Be aware that none of the garage to house doors are fire rated even when the door panel is required to be rated since the frame and hardware is not required to be rated.  It should be a simple thing to replace the door panel with one listed in the current code and add an automatic closer if required.


----------



## cda (Aug 28, 2020)

my250r11 said:


> In some AHJ's relocation of a home triggers them to meet the same as new. A simple 20 minute door shouldn't be that hard to find at any good hardware or lumber store.



Found out it is hard to find

Trying to find a 32x80 plain slab solid wood door only

Will keep looking


----------



## MACV (Aug 28, 2020)

The 1970 BOCA code section 414.11 requires  a door panel that with a 3/4 hour fire resistance rating or a 1 3/4" solid core wood door with no closer required.  That might not be the applicable code but no other code would have been more restrictive and the 1972 CABO code would have been the same since this requirement is unchanged in later CABO codes.

All you should need to do is hire a carpenter to install a solid core wood door (20 min equivalent).  If the code history is not convincing add the closer.  I'm surprised a door from that era isn't solid core wood or metal clad. 

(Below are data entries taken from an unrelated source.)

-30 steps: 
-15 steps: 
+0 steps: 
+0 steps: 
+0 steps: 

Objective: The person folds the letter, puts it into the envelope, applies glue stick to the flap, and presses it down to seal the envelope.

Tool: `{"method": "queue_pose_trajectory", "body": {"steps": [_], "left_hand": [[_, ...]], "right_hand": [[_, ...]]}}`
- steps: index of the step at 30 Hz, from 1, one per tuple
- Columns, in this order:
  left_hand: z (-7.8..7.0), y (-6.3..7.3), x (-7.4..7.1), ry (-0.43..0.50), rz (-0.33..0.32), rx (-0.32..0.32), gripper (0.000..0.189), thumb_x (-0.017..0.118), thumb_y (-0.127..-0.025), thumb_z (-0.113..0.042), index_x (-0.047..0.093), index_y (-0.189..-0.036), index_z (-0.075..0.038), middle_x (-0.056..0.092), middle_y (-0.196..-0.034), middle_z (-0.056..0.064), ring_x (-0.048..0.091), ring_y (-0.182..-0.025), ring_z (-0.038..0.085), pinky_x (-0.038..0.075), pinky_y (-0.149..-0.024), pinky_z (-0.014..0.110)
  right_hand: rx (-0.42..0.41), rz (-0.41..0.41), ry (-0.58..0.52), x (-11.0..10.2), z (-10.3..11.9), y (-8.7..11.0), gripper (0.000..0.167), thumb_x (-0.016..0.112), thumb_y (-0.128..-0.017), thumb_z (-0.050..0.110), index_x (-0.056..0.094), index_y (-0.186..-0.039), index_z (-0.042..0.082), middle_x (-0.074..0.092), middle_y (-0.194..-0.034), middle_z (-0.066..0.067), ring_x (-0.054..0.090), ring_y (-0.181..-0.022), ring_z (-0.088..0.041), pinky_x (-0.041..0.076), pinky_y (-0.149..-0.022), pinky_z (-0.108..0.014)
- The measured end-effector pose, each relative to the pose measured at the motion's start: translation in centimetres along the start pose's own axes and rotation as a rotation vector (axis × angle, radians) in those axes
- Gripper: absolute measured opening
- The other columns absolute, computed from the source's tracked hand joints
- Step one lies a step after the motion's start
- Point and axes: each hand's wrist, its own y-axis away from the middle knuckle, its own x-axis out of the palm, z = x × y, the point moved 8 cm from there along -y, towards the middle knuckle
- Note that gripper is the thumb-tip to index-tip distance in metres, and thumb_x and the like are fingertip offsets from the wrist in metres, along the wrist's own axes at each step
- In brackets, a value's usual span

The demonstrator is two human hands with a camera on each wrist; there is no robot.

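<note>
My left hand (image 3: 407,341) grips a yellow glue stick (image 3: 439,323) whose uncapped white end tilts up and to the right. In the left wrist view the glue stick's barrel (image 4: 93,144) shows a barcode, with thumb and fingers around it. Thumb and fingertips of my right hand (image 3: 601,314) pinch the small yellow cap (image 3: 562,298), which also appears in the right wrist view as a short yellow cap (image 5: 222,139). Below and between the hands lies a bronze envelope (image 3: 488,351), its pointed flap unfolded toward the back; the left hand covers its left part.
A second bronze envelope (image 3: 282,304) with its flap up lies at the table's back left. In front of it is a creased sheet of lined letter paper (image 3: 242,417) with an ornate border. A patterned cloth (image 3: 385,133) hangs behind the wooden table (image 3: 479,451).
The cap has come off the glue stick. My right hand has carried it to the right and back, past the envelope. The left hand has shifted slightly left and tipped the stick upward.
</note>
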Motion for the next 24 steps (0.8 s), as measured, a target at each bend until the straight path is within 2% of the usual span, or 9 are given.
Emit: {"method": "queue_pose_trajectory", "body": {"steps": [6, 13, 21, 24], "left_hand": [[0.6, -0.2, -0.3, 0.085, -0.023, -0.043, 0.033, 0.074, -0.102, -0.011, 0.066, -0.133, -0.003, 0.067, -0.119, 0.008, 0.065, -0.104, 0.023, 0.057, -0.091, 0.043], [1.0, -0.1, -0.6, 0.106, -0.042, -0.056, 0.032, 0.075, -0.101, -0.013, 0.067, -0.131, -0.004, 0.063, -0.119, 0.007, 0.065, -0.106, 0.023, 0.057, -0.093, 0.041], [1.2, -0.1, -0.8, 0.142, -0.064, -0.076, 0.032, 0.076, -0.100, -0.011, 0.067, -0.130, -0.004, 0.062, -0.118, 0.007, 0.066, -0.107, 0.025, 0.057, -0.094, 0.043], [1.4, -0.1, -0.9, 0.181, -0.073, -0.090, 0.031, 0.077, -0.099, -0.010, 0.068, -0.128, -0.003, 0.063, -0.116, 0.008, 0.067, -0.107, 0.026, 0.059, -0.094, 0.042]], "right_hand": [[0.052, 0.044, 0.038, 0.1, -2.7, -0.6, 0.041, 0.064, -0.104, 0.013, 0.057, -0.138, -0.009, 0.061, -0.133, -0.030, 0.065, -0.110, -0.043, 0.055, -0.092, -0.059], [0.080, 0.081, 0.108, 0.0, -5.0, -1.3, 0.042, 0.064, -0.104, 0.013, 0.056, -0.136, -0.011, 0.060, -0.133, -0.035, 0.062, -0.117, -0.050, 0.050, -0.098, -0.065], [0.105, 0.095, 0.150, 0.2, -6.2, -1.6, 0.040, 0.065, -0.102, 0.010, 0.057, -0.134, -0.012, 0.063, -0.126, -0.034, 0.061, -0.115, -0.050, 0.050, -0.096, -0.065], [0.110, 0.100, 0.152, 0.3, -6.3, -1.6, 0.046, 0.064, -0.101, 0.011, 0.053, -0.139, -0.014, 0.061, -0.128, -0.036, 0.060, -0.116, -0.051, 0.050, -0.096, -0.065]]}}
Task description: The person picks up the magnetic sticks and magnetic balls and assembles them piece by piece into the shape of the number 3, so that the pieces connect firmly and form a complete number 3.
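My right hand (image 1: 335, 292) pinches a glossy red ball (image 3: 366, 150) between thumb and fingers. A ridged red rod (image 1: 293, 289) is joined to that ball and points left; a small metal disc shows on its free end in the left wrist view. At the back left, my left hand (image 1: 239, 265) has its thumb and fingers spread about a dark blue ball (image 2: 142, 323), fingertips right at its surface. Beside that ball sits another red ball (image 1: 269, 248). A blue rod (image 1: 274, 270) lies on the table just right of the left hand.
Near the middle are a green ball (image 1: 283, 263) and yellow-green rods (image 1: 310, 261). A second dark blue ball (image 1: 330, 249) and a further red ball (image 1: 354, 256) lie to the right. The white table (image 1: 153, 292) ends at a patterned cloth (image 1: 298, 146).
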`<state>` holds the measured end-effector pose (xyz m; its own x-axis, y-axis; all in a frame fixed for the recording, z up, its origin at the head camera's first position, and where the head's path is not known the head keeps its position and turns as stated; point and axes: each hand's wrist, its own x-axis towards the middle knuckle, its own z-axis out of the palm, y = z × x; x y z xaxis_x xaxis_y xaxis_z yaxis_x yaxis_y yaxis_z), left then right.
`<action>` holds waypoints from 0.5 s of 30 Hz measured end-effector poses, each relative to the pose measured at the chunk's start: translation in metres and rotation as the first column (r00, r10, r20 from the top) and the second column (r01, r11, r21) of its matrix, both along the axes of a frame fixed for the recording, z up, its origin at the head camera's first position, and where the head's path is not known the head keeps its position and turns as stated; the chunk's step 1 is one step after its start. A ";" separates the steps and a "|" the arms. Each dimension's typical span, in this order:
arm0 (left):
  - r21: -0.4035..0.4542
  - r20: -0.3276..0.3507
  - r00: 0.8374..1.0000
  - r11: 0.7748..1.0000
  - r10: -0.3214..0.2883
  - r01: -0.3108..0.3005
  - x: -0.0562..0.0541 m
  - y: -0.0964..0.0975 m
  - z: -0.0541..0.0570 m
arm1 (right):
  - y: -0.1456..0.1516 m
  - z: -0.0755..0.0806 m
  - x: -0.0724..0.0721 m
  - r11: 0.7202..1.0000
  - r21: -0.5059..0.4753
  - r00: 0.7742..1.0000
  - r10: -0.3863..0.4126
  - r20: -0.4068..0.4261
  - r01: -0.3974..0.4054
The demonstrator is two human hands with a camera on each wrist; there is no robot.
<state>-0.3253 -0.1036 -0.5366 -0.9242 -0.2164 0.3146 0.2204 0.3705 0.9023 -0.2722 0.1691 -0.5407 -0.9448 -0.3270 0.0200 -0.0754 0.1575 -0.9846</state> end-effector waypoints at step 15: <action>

Wish I knew how to edit comments.


----------



## cda (Aug 28, 2020)

MACV said:


> The 1970 BOCA code section 414.11 requires  a door panel that with a 3/4 hour fire resistance rating or a 1 3/4" solid core wood door with no closer required.  That might not be the applicable code but no other code would have been more restrictive and the 1972 CABO code would have been the same since this requirement is unchanged in later CABO codes.
> 
> All you should need to do is hire a carpenter to install a solid core wood door (20 min equivalent).  If the code history is not convincing add the closer.  I'm surprised a door from that era isn't solid core wood or metal clad.
> 
> Wish I knew how to edit comments.





I think you have to be a Sawhorse,, Forum supporting person,,, to edit.



Which we welcome, plus the cost ,,, will save you money on a project down the road,   When you  have one of those I don't know questions


----------



## fatboy (Aug 28, 2020)

VillageInspector said:


> I was under the impression this is a door from the garage to the house. I would hope there is a front door to the home but then again maybe I should not be so sure



My previous house did not have a dpoor from the garage to the house. Had a man door to the exterior in back, then the back door of the house. A pain with groceries in the winter, but usable. Lived with it for 8 years.


----------



## Paul Sweet (Aug 31, 2020)

International Existing Building Code Resource A (in the back of the book) gives fire ratings for archaic assemblies, and a few ways to increase their fire resistance.  It is based on a HUD study and publication from the 1980s (I think) addressing rehabilitation of pre-code buildings.


----------



## ADAguy (Sep 1, 2020)

Damit! buy a used one from Habitat.


----------



## MACV (Sep 3, 2020)

Paul Sweet said:


> International Existing Building Code Resource A (in the back of the book) gives fire ratings for archaic assemblies, and a few ways to increase their fire resistance.  It is based on a HUD study and publication from the 1980s (I think) addressing rehabilitation of pre-code buildings.


A  door from a garage to a house is not required to be a fire rated assembly nor is it in a fire rated frame or a fire rated frame. However, if you want to build such a wall and opening protection, you can.


----------